Word for word, print out all of the data, omitting every image.

........

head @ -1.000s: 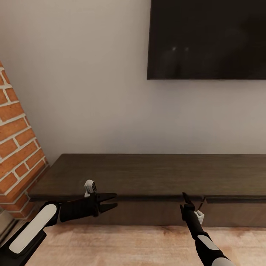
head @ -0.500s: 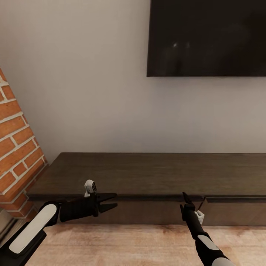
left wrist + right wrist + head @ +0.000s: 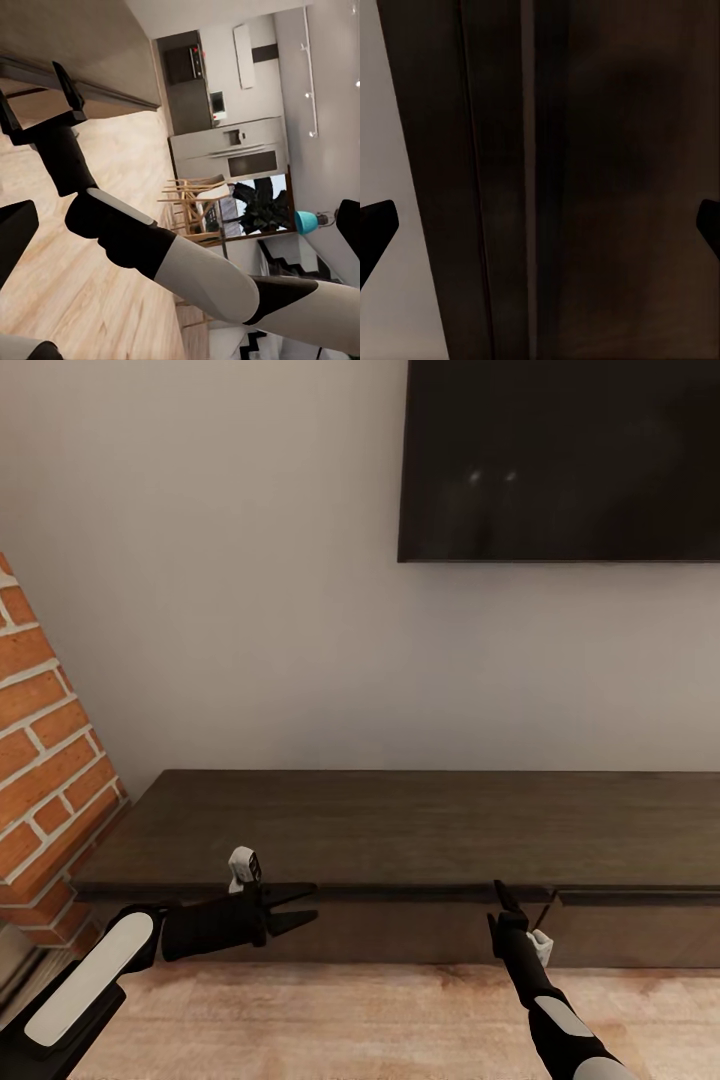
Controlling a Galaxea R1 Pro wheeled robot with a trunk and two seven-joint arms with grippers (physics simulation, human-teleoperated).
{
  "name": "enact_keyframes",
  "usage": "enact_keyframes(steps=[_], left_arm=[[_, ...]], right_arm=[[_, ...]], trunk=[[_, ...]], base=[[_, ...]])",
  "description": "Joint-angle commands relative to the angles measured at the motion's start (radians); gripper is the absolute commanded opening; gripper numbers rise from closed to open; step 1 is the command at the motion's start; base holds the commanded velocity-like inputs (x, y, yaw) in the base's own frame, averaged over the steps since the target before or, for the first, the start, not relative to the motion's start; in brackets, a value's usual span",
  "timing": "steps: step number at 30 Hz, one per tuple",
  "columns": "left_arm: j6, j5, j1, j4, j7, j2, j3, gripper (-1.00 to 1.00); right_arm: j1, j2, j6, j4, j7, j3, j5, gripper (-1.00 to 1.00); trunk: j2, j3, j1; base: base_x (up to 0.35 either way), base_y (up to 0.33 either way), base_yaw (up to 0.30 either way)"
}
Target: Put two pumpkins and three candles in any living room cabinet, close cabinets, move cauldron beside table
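living-room wall and the low cabinet (image 3: 400,830) face the robot. right gripper (image 3: 503,896), spread wide and empty, sits just before its front seam; left gripper (image 3: 300,907), also parted, hovers beside. a misjudged reach could skate off that plain edge.

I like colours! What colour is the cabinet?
Dark brown wood cabinet, best in the head view.

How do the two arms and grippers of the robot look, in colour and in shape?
Both arms are matte black and rounded, each with an elongated white panel on the forearm. The left gripper and the right gripper each have two thin, black, pointed fingers. A small white-and-grey block is mounted at each wrist. No loose cables can be seen.
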Motion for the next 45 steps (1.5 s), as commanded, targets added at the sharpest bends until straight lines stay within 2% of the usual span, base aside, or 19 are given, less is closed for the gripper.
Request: enact_keyframes(steps=[1,5,6,45], left_arm=[[0.000,-0.005,-0.001,0.001,-0.008,0.001,-0.001,1.00],[0.000,-0.005,-0.001,0.000,-0.008,0.001,-0.001,1.00],[0.000,-0.005,-0.001,0.000,-0.008,0.001,-0.001,1.00],[0.000,-0.005,-0.001,0.001,-0.008,0.001,-0.001,1.00]], right_arm=[[-0.001,0.000,0.010,0.001,0.003,-0.001,-0.010,1.00],[-0.001,0.000,0.010,0.001,0.003,0.000,-0.010,1.00],[-0.001,0.000,0.010,0.001,0.002,0.000,-0.010,-1.00],[-0.001,0.000,0.010,0.001,0.003,0.000,-0.010,-1.00]], trunk=[[0.000,-0.001,0.000],[0.000,-0.001,0.000],[0.000,-0.001,0.000],[0.000,-0.001,0.000]], base=[[0.000,0.000,0.000],[0.000,0.000,0.000],[0.000,0.000,0.000],[-0.015,0.000,0.000]])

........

*RESPONSE BOX*:
head @ -1.000s: 
head @ -0.500s: 
left wrist + right wrist + head @ +0.000s: 
Controlling a Galaxea R1 Pro wheeled robot with a trunk and two seven-joint arms with grippers (physics simulation, human-teleoperated).
{
  "name": "enact_keyframes",
  "usage": "enact_keyframes(steps=[_], left_arm=[[_, ...]], right_arm=[[_, ...]], trunk=[[_, ...]], base=[[_, ...]])",
  "description": "Joint-angle commands relative to the angles measured at the motion's start (radians); gripper is the absolute commanded opening; gripper numbers rise from closed to open; step 1 is the command at the motion's start; base holds the commanded velocity-like inputs (x, y, yaw) in the base's own frame, averaged over the steps since the target before or, for the first, the start, not relative to the motion's start; in brackets, a value's usual span",
  "timing": "steps: step number at 30 Hz, one per tuple",
  "columns": "left_arm: j6, j5, j1, j4, j7, j2, j3, gripper (-1.00 to 1.00); right_arm: j1, j2, j6, j4, j7, j3, j5, gripper (-1.00 to 1.00); trunk: j2, j3, j1; base: base_x (up to 0.35 either way), base_y (up to 0.33 either way), base_yaw (up to 0.30 either way)"
}
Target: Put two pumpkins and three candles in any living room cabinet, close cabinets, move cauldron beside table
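living-room wall and the low cabinet (image 3: 400,830) face the robot. right gripper (image 3: 503,896), spread wide and empty, sits just before its front seam; left gripper (image 3: 300,907), also parted, hovers beside. a misjudged reach could skate off that plain edge.

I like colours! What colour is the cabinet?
Dark brown wood cabinet, best in the head view.

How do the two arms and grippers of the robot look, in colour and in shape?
Both arms are matte black and rounded, each with an elongated white panel on the forearm. The left gripper and the right gripper each have two thin, black, pointed fingers. A small white-and-grey block is mounted at each wrist. No loose cables can be seen.
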Motion for the next 45 steps (1.5 s), as commanded, targets added at the sharpest bends until straight lines stay within 2% of the usual span, base aside, or 19 are given, less is closed for the gripper.
Request: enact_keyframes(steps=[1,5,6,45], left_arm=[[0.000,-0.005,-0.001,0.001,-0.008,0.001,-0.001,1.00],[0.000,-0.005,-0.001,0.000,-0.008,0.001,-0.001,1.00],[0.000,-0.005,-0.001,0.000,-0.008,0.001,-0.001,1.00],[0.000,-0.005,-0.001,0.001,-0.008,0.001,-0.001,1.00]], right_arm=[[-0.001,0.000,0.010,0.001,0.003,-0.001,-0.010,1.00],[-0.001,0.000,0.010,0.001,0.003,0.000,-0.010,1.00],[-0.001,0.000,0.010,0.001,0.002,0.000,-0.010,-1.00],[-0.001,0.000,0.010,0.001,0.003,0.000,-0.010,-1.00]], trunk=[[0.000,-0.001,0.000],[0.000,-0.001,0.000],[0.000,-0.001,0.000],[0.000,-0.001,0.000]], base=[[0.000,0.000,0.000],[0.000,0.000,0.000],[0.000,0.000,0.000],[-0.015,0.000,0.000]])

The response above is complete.